Sunday 1 July 2012

The Problem of Externalities


Happy New Year! Or Happy Financial New Year at the very least.

It’s been a month since I’ve last written a blog, and while I’d like to say that I’ve been fighting Samoan pirates on the high seas, or staging a daring coup d’état that now sees me placed as the new King of Sweden, the fact of the matter is that I’ve been busy with final assignments and exams. That and I haven’t had a clue of what to write about.

I’ve been on holiday for the last week now, and my stubble has gone beyond the level of ‘acceptably shaggy’ and is well on the way to ‘unemployably scrubby’. I’m letting it go if only to see what grows, like an experimental Petri dish more likely to result in anthrax than penicillin.

As many of you should know, today also marks the introduction of the Gillard government’s new Carbon Tax, which is set to put a price on carbon emissions and give Tony Abbott supporters plenty of chances to wave their fingers and say: “See! See! She lied!” as if it were the first time they had ever watched a political campaign. It also marks the start of a set of offsetting reforms, which include the tax-free bracket increasing from $6,000 to $18,200. I’m a strong supporter of the Carbon Tax, so while I’m as unqualified as an elk to even discuss it, and at the risk of bush-lawyering, I thought I’d write a few words on the basic theory that underpins these kinds of actions.

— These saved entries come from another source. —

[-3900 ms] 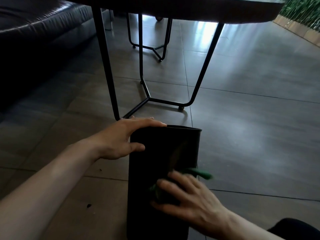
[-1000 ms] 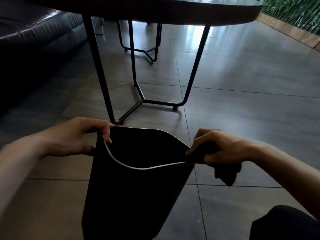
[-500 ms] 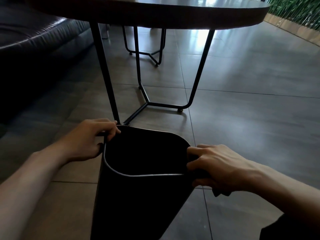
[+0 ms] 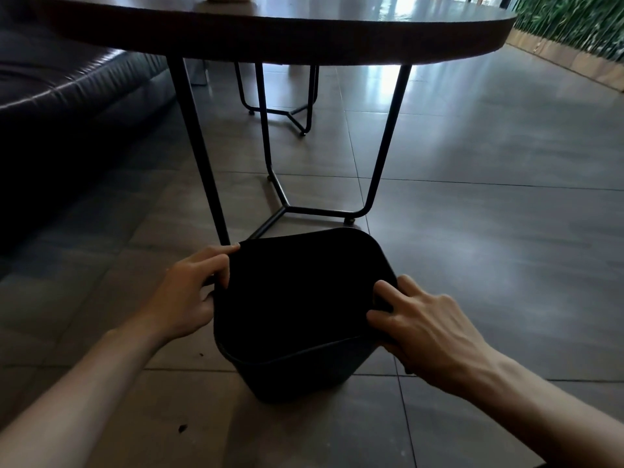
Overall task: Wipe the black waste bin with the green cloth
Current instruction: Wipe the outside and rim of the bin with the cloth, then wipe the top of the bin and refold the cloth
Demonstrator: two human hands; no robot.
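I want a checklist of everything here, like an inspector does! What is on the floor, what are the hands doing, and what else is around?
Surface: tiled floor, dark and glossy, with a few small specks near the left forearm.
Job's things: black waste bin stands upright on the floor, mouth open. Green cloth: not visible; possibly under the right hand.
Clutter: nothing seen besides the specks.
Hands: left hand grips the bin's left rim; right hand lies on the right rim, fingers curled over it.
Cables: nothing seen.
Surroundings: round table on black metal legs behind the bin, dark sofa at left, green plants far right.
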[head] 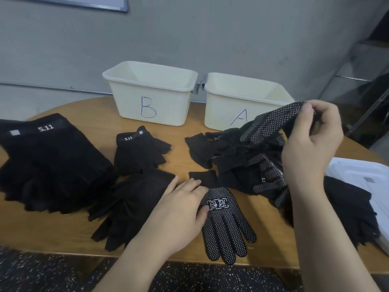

Left entirely to its own devices the private sector is remarkably efficient in the allocation of resources. Inefficient practices have the effect of increasing a firm’s overall production costs. Over time, this provides an incentive to move to more efficient production methods, increasing overall profit.

 Similarly a free and competitive market provides an efficient allocation of resources as firms bid up the price of goods depending on their individual assessment of their value (two people value a piece of cake, they will continue to bid up the price until it’s just higher than what the other would otherwise be willing to pay). Where individuals can trade according to their individual preferences, the market will theoretically result in an efficient allocation.

The issue comes in when we’re dealing with a common resource (air quality, the environment, fishing stocks, etc). In this situation, individuals are not able to trade according to their own individual costs and benefits, and the resulting market allocation may not be socially efficient.

For example: a washing company may be remarkably effective in washing old socks and underwear in a nearby river, but has the unfortunate effect of poisoning it for everyone down-stream. This is known as an externality – a cost not included in the normal price allocation of supply and demand.

Externalities can be either positive or negative. A beekeeper provides a positive externality in the pollination of local fruits and flowers (and a negative in the increase of beestings). Positive externalities are benefits that can’t be captured by the profit system, and so too little will be produced. Negative externalities are costs that aren’t incurred by the producing firm and so too much will. In either case a market failure occurs, and there is potential scope for the government to intervene. Carbon emissions are a classic example of a negative externality.

The Carbon Tax introduces a base cost to the production of carbon. While the extent that this cost is passed onto consumers largely depends on the degree of market control a firm is able to exert, the effect is an overall reduction in carbon pollution. Over time it provides an economic incentive to innovate and switch to less carbon intensive forms of production.

It must be noted that the current fixed price is only a temporary measure. Eventually an Emissions Trading Scheme is to be implemented, where a number of free credits for the production of carbon are allocated, and the free market determines the price of these credits in the free market. This is generally seen as a more economically efficient model for reducing carbon emissions.

The potential effectiveness of the tax is a divisive issue. The effects of carbon emissions are distributed globally, as opposed to locally or nationally such as in acid rain (a similar example of a national ETS implemented in America) or chemical pollutants, and has led some commentators to declare it a Tragedy of the Commons rather than a matter of externalities.  However I remain personally optimistic in the overall effectiveness of the scheme, and that it will coincide with similar measures being enacted internationally.